To help festivalgoers navigate through the lineup, the films have been organized into more than 12 thematic sections.

In the Non-Fictional Cinema category, the combination of big-name directors and popular subject matter is expected to draw big audiences. Shine a Light documents the musical union of Martin Scorsese and The Rolling Stones, Encounters at the End of the World is Werner Herzog’s latest installment in his ongoing search for ultimate beauty and a strong contender for next year’s Academy Awards, and Man on Wire is a highly stylish and cinematic memoir of Frenchman Philippe Petit’s 1974 adventure crossing between the twin towers in New York City on an illegally rigged wire.

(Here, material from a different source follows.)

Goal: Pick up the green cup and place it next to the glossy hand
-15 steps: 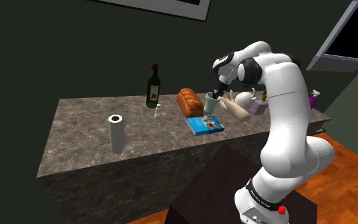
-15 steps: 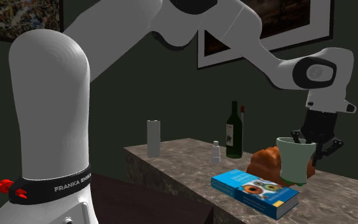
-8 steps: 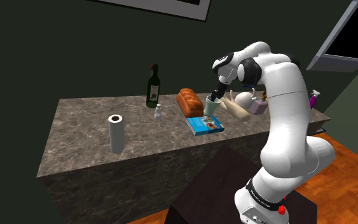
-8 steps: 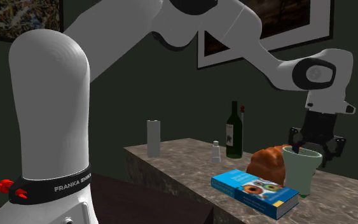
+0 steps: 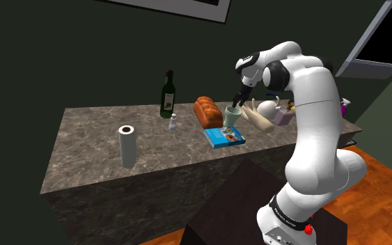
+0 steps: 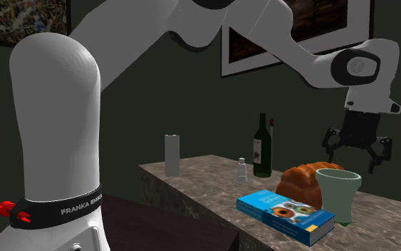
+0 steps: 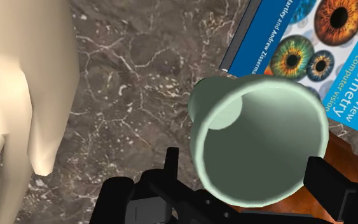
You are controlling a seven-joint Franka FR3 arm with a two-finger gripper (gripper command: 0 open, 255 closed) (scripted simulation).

Contrary to common belief, American independent productions are among the most difficult to come by at film festivals as they rely on distribution networks rather than the art-house circuit. To its credit, the Golden Horse’s Made in USA program will screen eight critically acclaimed independent films that are unlikely to go on general release in Taiwan. Among the most popular are Sean Penn’s Into the Wild and Lars and the Real Girl, which tells a wacky story about the love between a shy young man and his sex doll.

Three documentaries about the so-called “war on terror” critically assess US foreign policy. Focusing on the chaos that has engulfed Iraq is No End in Sight, while the Silver Berlin Bear-winning Standard Operating Procedure and Oscar-winning Taxi to the Dark Side detail the torture and murder of prisoners in Afghanistan, Iraq and Guantanamo Bay and the systematic abrogation of human rights that links them.